▶ [BRIEF]:
Copy out all lines of the listing below that hold "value".

━━ SOURCE MATERIAL ━━

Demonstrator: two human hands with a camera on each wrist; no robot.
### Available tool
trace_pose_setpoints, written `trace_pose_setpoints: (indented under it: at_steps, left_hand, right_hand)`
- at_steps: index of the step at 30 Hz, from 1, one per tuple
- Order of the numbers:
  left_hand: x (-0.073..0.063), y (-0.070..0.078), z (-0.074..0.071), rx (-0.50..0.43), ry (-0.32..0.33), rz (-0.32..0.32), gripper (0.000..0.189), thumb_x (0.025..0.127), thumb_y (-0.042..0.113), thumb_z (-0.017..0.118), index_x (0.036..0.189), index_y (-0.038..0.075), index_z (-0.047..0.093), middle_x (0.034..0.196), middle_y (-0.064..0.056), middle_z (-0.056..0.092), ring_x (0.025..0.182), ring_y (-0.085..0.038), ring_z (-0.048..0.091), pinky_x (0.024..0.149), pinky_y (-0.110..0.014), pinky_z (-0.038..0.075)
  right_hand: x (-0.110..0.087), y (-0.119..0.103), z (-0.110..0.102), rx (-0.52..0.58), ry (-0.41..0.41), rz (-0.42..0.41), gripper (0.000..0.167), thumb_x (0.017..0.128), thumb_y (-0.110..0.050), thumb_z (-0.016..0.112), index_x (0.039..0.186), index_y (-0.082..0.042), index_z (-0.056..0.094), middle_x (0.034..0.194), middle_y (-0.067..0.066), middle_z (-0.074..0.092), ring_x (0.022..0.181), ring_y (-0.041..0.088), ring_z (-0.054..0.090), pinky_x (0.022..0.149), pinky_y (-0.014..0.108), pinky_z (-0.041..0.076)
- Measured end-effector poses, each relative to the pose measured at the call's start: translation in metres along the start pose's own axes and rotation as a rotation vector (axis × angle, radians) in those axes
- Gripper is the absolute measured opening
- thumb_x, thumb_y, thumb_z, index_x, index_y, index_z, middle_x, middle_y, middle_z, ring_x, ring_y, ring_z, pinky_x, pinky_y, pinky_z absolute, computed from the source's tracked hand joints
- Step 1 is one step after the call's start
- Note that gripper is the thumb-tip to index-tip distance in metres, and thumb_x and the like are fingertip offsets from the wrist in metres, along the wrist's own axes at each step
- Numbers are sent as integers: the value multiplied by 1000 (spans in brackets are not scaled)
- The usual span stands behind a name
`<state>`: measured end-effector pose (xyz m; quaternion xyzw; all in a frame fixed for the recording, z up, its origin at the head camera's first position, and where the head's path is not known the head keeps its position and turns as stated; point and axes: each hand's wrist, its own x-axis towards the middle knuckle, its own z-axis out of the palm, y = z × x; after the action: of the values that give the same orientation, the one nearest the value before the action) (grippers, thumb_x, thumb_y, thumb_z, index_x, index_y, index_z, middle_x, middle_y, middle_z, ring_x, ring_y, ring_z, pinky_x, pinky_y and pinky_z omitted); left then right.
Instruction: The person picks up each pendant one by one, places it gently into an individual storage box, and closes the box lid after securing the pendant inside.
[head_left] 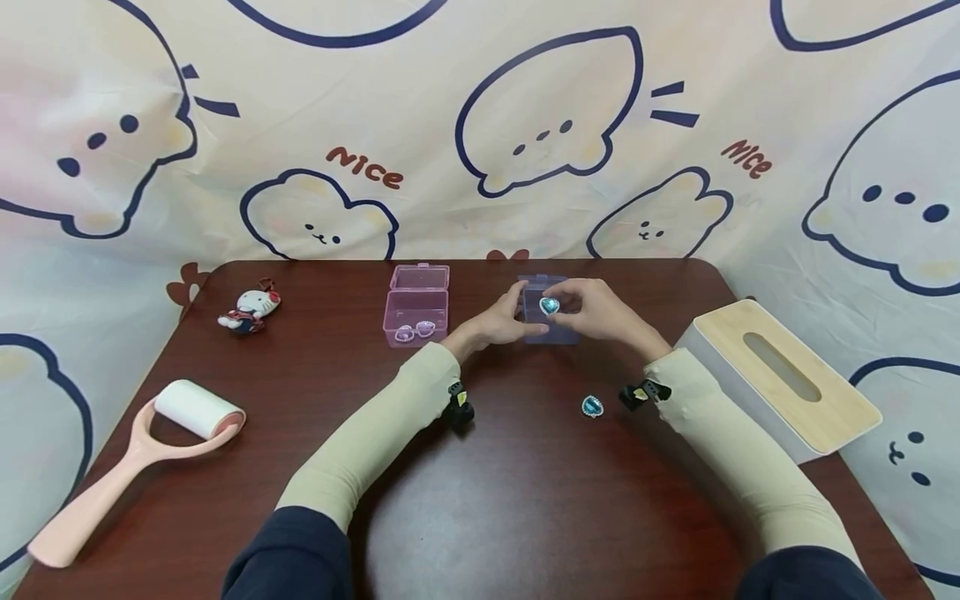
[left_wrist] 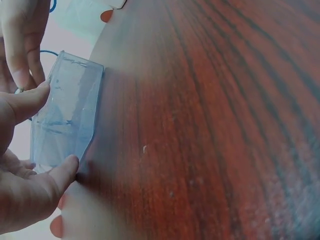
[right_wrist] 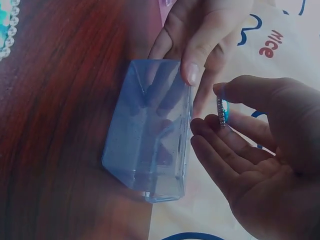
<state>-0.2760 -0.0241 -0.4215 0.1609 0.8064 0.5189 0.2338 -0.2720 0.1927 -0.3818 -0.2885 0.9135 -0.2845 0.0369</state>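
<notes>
A see-through blue plastic box [head_left: 561, 336] stands at the back of the table with its lid raised. My left hand [head_left: 497, 322] grips the left end of this box [right_wrist: 142, 130], thumb on the near side and fingers behind. Between thumb and fingertips, my right hand [head_left: 603, 315] pinches a blue heart-shaped gem [head_left: 550, 306] edged with small beads. In the right wrist view the gem [right_wrist: 223, 111] is beside the box's rim, turned edge-on. A second blue gem [head_left: 592, 407] of the same look lies on the table, nearer than the box.
Left of the hands, an open pink box [head_left: 387, 321] holds pink bead-edged pieces [head_left: 415, 332]. A doll keychain [head_left: 251, 311] lies at the back left, a lint roller [head_left: 135, 454] at the front left. By my right forearm stands a tissue box [head_left: 783, 375] with a wooden lid.
</notes>
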Motion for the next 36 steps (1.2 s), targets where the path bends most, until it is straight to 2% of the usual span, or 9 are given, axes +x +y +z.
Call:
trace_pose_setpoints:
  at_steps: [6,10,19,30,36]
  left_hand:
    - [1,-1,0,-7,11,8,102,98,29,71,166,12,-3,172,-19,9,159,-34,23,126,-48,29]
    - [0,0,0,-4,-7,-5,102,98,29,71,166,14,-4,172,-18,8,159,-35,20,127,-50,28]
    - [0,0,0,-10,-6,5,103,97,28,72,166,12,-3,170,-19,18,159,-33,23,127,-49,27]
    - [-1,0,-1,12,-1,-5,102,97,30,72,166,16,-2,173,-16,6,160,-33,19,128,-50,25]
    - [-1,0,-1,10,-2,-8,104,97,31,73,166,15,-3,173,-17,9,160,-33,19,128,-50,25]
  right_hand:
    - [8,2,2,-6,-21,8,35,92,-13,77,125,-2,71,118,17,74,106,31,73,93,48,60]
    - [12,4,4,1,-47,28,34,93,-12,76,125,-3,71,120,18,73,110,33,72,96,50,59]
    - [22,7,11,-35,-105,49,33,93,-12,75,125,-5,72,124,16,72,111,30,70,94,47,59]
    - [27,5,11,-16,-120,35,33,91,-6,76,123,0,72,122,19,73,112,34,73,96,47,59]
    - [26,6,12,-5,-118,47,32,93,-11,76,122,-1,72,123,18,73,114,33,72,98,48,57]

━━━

▶ [WORKED SOLUTION]:
- Numbers are sent as integers: the value multiplied by 1000 (spans in brackets are not scaled)
`<state>`: measured end-effector pose (xyz m; quaternion xyzw; all in a frame fixed for the recording, z up, its origin at the head camera's first position, and where the head's path is not known the head keeps its position and turns as stated; point and axes: each hand's wrist, its own x-axis towards the middle knuckle, its own z-axis out of the palm, y = z × x; after the action: of the values that give the same orientation, the one nearest the value before the action) (grippers, thumb_x, thumb_y, thumb_z, index_x, index_y, index_z, middle_x, middle_y, middle_z, ring_x, ring_y, ring_z, pinky_x, pinky_y and pinky_z omitted); left then right.

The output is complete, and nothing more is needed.